Every request passes through the middleware stack assembled in build_router() (crates/acdp-registry-core/src/lib.rs), outermost first: x-request-id assignment + propagation → TraceLayer → 30 s TimeoutLayerRequestBodyLimitLayer (capped at limits.max_payload_bytes) → CORS. ACDP data and auth routes additionally carry an application/acdp+json response-header layer; an outermost if_not_present layer stamps that media type on middleware-generated errors (413/408) that bypass the per-route layer. Full endpoint reference: HTTP-API.md.

Publish pipeline

The protocol-critical part of POST /contexts is not implemented here — it is acdp's RegistryServer::publish_verified, the ordered RFC-ACDP-0003 §2.1 algorithm (schema/size validation → content_hash recompute → algorithm + DID key resolution → signature verification → atomic commit). Its one invariant — never persist a context before its signature is verified — and the full step list are documented in acdp-rs · Implementing a Registry. We reuse it unchanged and add storage adapters, not a parallel validator.
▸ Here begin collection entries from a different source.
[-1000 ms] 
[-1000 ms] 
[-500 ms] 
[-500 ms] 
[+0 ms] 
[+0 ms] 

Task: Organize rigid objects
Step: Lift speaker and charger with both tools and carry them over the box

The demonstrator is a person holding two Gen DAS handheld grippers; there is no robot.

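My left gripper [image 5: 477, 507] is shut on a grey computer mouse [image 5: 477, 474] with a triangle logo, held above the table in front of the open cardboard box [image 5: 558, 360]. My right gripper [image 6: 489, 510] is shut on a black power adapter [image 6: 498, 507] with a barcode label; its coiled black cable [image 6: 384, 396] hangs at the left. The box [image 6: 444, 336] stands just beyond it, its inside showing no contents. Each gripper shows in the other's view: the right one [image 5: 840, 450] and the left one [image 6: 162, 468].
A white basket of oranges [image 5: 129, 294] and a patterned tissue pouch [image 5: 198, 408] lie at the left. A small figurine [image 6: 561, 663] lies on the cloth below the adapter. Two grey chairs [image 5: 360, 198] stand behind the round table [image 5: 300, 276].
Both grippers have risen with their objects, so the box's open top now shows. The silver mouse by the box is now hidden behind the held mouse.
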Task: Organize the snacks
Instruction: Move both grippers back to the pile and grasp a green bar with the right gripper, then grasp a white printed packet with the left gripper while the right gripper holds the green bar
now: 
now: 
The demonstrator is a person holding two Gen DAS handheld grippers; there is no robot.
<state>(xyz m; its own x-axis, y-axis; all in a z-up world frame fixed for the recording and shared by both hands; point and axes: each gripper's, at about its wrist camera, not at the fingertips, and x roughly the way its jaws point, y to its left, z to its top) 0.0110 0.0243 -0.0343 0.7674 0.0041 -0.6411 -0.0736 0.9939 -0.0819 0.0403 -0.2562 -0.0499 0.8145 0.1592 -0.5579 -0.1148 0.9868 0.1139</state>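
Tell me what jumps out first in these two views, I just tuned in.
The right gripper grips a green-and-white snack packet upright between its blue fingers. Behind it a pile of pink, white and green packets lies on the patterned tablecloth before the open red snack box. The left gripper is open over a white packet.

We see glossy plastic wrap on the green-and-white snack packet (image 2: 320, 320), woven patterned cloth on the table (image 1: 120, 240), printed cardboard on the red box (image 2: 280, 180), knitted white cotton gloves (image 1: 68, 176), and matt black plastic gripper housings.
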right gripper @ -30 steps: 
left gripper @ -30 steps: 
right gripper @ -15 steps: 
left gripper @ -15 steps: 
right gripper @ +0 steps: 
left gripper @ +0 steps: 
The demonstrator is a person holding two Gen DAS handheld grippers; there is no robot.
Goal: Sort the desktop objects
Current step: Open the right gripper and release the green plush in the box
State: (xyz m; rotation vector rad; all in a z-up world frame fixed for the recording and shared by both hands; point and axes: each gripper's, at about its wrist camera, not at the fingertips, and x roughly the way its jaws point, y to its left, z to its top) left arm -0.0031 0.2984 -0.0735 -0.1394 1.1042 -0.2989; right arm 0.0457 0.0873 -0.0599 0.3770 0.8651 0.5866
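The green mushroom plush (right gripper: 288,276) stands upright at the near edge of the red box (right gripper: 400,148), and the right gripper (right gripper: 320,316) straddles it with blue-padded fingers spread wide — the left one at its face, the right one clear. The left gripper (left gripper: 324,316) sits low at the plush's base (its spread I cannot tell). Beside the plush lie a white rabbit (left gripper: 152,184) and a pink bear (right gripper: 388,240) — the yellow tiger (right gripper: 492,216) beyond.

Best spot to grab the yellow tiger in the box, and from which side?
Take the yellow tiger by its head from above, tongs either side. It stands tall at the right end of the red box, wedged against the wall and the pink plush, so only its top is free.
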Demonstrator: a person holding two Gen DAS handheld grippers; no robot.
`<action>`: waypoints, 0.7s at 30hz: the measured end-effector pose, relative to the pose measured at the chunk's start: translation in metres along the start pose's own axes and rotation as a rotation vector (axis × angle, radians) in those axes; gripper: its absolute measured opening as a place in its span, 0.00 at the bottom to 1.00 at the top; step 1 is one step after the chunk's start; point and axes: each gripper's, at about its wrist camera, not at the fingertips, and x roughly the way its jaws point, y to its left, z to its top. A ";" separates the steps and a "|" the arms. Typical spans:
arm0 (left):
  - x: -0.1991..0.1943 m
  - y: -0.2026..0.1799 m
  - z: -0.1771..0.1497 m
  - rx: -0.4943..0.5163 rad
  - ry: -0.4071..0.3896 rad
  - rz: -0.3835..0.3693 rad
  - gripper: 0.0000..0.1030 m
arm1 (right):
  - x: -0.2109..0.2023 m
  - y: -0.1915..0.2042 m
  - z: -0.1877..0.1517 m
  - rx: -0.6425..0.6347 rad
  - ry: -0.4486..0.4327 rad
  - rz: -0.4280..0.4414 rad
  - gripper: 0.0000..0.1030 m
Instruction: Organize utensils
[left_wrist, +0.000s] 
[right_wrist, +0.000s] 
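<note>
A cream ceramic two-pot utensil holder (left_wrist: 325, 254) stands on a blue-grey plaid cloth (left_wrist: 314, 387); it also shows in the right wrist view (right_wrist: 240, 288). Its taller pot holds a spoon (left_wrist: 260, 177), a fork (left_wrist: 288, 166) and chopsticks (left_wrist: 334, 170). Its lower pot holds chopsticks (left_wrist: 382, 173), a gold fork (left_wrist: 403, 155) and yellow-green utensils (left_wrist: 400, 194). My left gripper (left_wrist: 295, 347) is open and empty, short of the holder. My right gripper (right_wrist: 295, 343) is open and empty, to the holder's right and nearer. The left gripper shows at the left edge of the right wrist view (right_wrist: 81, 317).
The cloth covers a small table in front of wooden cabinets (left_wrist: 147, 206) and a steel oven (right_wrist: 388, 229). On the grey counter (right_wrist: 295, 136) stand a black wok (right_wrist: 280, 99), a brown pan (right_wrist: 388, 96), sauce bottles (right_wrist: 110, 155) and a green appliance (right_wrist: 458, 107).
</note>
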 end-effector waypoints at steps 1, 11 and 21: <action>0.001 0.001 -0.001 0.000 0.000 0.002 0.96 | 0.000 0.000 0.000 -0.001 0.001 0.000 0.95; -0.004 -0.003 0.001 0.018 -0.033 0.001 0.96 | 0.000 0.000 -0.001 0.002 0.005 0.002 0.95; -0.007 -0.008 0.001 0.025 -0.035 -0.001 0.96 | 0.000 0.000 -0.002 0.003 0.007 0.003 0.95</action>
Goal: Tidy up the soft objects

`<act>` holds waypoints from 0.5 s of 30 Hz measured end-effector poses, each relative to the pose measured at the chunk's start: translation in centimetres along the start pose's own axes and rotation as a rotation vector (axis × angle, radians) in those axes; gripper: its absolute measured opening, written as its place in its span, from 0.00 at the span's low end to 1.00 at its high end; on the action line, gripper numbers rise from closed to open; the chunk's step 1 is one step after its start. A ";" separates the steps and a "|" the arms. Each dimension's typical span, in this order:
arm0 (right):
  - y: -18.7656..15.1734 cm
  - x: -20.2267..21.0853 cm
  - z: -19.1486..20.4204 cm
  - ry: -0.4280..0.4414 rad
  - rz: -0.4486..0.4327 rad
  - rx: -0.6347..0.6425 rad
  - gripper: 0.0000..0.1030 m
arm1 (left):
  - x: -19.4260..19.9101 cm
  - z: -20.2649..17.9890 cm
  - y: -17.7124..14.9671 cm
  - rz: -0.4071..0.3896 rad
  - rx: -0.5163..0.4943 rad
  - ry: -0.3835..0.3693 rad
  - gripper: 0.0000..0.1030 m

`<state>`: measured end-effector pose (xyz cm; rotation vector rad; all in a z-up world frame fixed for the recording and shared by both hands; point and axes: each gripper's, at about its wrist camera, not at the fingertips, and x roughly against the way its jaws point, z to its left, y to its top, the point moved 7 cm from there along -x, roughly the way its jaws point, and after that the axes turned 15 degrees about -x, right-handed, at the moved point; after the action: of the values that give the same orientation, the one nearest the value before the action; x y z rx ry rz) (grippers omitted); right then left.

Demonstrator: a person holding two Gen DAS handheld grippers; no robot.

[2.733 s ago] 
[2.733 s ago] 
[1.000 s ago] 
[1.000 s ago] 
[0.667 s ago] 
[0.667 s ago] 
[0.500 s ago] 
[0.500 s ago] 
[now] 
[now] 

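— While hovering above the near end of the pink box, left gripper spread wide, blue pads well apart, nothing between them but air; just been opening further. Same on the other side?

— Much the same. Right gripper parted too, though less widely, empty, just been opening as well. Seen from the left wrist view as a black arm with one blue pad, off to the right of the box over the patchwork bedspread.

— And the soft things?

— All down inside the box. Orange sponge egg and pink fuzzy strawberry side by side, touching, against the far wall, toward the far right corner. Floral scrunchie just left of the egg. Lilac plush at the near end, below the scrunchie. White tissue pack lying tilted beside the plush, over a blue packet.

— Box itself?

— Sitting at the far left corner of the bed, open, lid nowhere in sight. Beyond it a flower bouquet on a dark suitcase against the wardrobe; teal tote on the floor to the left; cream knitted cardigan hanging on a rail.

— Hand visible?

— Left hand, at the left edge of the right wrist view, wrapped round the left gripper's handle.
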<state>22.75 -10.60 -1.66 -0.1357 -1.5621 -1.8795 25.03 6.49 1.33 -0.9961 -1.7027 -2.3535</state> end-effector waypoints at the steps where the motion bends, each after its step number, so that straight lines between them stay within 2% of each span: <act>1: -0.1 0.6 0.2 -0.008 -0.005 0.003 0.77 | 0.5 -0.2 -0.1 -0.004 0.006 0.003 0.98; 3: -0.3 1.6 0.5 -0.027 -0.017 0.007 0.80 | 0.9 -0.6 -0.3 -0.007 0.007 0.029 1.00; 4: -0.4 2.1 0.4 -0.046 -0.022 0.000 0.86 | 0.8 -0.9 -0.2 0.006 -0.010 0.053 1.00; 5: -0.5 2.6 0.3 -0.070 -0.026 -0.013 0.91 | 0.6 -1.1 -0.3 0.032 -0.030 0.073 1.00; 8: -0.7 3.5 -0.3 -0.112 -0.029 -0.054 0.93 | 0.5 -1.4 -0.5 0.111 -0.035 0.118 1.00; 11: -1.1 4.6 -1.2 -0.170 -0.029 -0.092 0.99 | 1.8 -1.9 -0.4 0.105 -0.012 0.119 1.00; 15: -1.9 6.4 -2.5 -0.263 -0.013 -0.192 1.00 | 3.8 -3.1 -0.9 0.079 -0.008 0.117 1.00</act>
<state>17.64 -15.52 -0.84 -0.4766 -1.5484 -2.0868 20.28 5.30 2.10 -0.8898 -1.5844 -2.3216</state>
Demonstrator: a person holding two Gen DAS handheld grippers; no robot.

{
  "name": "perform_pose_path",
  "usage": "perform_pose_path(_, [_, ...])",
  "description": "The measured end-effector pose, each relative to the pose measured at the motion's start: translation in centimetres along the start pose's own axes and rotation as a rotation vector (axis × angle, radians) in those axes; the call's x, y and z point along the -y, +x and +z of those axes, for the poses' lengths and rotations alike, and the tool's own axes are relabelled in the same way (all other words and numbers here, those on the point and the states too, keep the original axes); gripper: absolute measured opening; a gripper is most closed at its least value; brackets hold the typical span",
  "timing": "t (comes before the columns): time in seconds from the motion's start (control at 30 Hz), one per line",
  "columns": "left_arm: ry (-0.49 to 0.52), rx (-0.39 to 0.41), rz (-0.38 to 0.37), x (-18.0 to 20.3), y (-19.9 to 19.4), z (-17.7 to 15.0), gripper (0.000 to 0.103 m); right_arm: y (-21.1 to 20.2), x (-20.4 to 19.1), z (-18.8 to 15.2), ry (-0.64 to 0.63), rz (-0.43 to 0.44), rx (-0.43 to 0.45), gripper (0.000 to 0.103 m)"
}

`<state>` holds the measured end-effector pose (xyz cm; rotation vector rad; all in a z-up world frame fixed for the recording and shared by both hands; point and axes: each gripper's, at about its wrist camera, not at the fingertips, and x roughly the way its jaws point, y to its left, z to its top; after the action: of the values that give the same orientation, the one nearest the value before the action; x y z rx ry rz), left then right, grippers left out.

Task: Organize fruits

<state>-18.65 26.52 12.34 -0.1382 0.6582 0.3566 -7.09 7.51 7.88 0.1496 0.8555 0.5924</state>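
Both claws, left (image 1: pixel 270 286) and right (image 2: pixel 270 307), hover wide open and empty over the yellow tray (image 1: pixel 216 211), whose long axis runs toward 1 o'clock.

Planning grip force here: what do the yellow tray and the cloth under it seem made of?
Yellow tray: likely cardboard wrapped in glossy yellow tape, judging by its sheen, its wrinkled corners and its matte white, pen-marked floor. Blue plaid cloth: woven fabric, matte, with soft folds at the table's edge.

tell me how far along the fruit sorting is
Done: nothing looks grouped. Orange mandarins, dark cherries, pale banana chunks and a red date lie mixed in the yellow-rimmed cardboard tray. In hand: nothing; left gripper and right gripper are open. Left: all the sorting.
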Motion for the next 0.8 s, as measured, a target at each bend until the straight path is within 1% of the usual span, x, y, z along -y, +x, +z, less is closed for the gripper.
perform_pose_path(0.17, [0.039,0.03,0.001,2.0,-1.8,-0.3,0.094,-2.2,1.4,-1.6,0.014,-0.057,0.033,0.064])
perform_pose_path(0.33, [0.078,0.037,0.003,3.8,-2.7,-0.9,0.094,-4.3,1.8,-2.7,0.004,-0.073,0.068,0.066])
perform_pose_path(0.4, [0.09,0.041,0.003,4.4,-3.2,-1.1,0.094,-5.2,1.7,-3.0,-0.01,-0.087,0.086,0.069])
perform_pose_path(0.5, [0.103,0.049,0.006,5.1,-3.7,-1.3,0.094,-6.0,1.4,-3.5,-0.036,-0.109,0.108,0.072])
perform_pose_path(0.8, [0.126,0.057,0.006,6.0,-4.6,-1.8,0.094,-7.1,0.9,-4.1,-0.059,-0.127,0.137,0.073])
What this registry wraps around that call:

  1. Body-size cap (the RequestBodyLimitLayer, uniformly across routes).
  2. JSON deserialization into acdp::types::publish::PublishRequest.
  3. Per-agent rate-limit check (limits.publish_rate_per_minute) — before the expensive verify.
  4. Tenant resolution for the write (tenant_for_publish; see MULTI-TENANCY.md).
  5. RegistryServer::publish_verified(req, idempotency_key, resolver).
  6. A context.published webhook on success (see WEBHOOKS.md).

DID verification reuses acdp's WebResolver (LRU-cached, SSRF-policy-gated — see acdp-rs · Security Model) for both publish and auth-challenge verification; there is intentionally only one resolver per server instance. In playground mode the binary calls publish_unverified_for_tests instead, skipping the §2.1 signature-verification steps — a protocol violation reserved for demos.

Auth

A DID challenge-response flow mints a short-lived JWT bound to the agent DID and this registry's authority; the validator checks the signature, exp (with auth.token_leeway_seconds leeway), the aud / acdp.registry binding, and the revocation store. This flow is registry-specific (it is not part of the acdp protocol library). The full treatment — sequence, JWT claims, HS256 vs EdDSA, revocation, cross-issuer federation — is in AUTHENTICATION.md.

Visibility

Visibility enforcement is centralized: RegistryServer::can_retrieve for retrieval, and the can_surface_in_search predicate for search. Both implement the same RFC-ACDP-0008 §4.5 rule — handlers must never reimplement it. When you add an endpoint that returns ACDP-typed data, route errors through RegistryError (so the wire envelope lands automatically) and cover the visibility rule in those shared predicates, not in the handler.

Crate map

CrateRole
acdp-registry-typesLeaf: config (TOML+env), errors with HTTP projection, webhook events.
acdp-registry-storeExtendedRegistryStore trait — extends acdp::registry::RegistryStore.
acdp-registry-pgPostgres backend (native TIMESTAMPTZ / TEXT[] / JSONB / tsvector).
acdp-registry-sqliteSQLite backend (FTS5 virtual table; arrays as JSON TEXT).
acdp-registry-authDID challenge → JWT (HS256/EdDSA), revocation store + cross-issuer pollers.
acdp-registry-webhookHMAC-SHA256-signed POSTs over a bounded mpsc channel.
acdp-registry-coreaxum router + handlers, generic over S.
acdp-registry-serverBinary (acdp-registry); features select the storage backend.